As pessoas ouviam e anuíam, perante aquela explicação cabal para as dores que sentiam. As pestanas carregavam-se de lágrimas. As chagas que os afligiam mais não eram, afinal, que o resultado do uso inadequado do coração.

- Como qualquer substância psicotrópica, o amor induz um estado de satisfação que gera dependência e desejo reiterado de retorno ao prazer. Com o tempo, instala-se o vício, julgando-se o indivíduo incapaz de prosseguir sem doses de amor. O consumo dá-se em doses regulares, que podem levar a overdose e, inclusivamente, à morte.

A multidão gemia, ciente do abismo.

- No entanto, se interrompido numa fase precoce, ainda que de forma súbita, os danos neurológicos resultantes do consumo de amor são, normalmente, reversíveis.

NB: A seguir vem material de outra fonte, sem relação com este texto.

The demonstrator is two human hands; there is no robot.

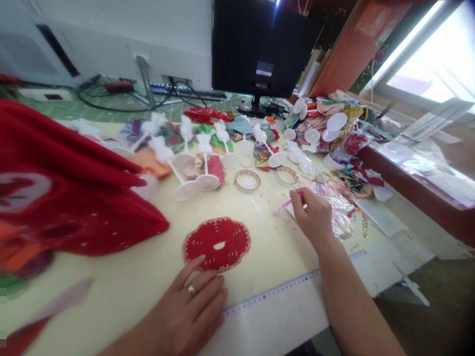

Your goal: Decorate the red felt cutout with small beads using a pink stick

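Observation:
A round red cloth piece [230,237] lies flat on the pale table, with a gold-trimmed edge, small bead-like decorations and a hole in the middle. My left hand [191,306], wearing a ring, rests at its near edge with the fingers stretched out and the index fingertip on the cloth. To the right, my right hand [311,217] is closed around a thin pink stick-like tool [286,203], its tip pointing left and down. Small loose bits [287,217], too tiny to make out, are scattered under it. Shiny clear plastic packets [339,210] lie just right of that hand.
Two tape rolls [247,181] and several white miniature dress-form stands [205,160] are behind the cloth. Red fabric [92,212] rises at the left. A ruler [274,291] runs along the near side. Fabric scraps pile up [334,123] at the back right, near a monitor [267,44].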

Um intenso alívio percorria-os.

- Assim, os participantes não devem recear assinar a declaração prescindindo de todo e qualquer uso de amor. Encarem este programa como uma experiência libertadora.

Calou-se.

Um a um, homens e mulheres erguiam-se. Alguns, cabisbaixos, abandonavam a sala. A maioria, porém, dirigia-se ao local onde, assinando o manifesto contra o amor, conquistava a liberdade.

E eu, descrente do paranormal, do amor acordei agnóstica.